But now, archaeologists from across the country are hoping to shed light on what could be one of the region's most mysterious – and most significant – ancient monuments.
Three years ago the Forestry Commission revealed that the Friends of Thynghowe group had found a Viking meeting place – known as a "Thing" – in the Birklands, near Worksop.
Such sites, of which there are only a handful in the British Isles, are thought to have been used in the Dark Ages as a landmark where people came together to resolve disputes.
Andrew Norman, from the Forestry Commission, which manages the Birklands, said: "What was once just a bump in the ground has now got lots of people excited up and down the country."
The earthen mound known as Thynghowe, which was first noticed on 19th century maps and then later identified through trawling the woodland landscape, has now been listed on English Heritage's National Monument Record.
New studies have also found the name Thynghowe in an ancient Sherwood Forest book dated to around the 1200s. However, more research is needed to understand the site's mysterious story.
As a result, Nottinghamshire County Council's community archaeology team is set to carry out a topographical survey of the hill in the New Year, after the Friends of Thynghowe made a successful bid for council funding.
At the same time, University College London plans to undertake a magnetometry survey, which can detect buried archaeology by registering anomalies in the earth's magnetic field.
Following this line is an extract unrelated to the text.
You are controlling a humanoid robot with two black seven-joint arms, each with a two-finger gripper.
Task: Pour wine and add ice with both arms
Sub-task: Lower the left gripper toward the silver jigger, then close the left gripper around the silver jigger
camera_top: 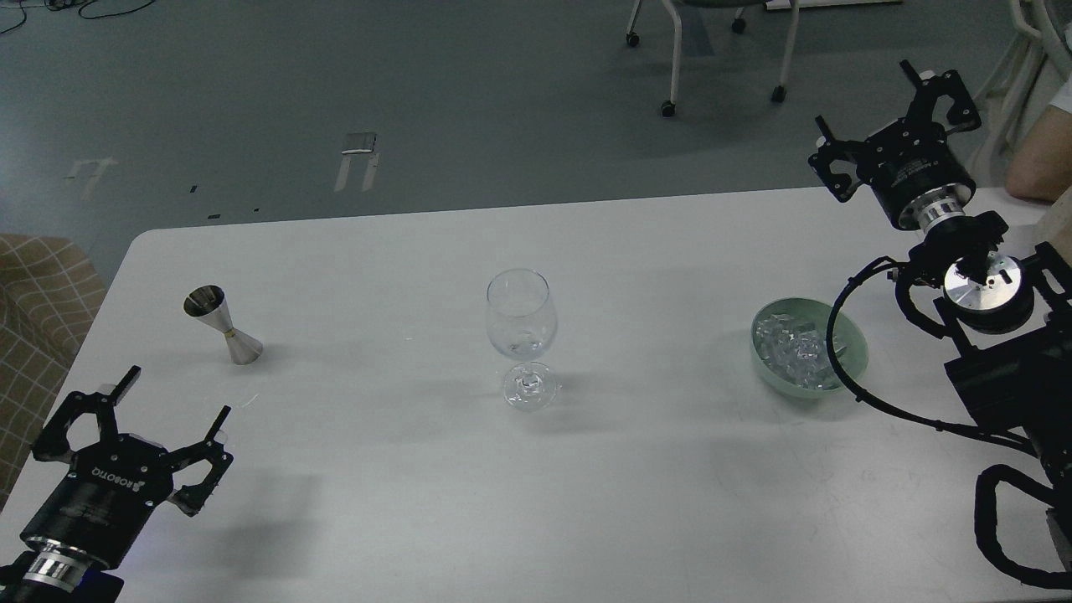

The academics became involved after hearing about the Sherwood Forest site at a conference on Viking sites in Shetland and Orkney earlier this year, which was attended by representatives from the Friends of Thynghowe group.
Mr Norman added: "This is a major effort to unravel more of its secrets."
Thynghowe was discovered five years ago by husband and wife team Lynda Mallett and Stuart Reddish, along with their friend John Wood, who all live in the village of Rainworth.
Ms Mallett said: "My husband and myself own a woodland in Sherwood Forest. A 19th century document came into our hands which described a walk around Sherwood Forest, taking people around a very important boundary.
"We transcribed it and realised this went through our wood and all the way through Birklands as well. We asked the Forestry Commission if we could then go into Birklands and find anything mentioned in this 1816 document,
"One of the most significant places was a place called Hanger Hill, which is described as having two boundary stones and a stone on it. There were also apparently quite a lot of celebrations which took place there.
"When we did our research, having found this place in and amongst all of the trees, we realised Hanger Hill was also a place called Thynghowe, which is a Viking assembly site."
It is thought that Thynghowe may have marked the boundary between the Anglo Saxon kingdoms of Mercia and Northumberland. However, it may date back much further, as "howe" is a term often used to indicate a prehistoric burial place.
Ms Mallett said Thynghowe could date back 4,000 years – which would make it one of the most important sites not only in the region, but in Britain. She said: "It's a highly, highly significant place in Sherwood Forest and a national rarity.
"There are other 'Things' in Britain, but most of them you can't find a written record of. In this case we've found a written record dating back to the 1200s.
"Also, most 'Things' you can't actually see, because they've been built over or they're on private property. With ours, you can actually stand on it and look around and see some of the landscape that was there way, way back in the past."
To shed light on Thynghowe's history, archaeologists are set to arrive in January and analyse mysterious ancient stones in the area, which could be part of the complex or even predate it.
Ms Mallet said: "We need to bring this to national attention and find out as much as we can about this site.
"The more we can find out about it, the more chance we have of making it a scheduled monument, which gives it the highest level protection that we can get.
"We want to make sure local people know all about it. If this site has 4,000 years of history, there certainly isn't another site in Sherwood Forest as significant as this – and everyone in the world has heard of Sherwood Forest.
"To have a site in Sherwood Forest that is of this age, and that is still here, is really quite amazing."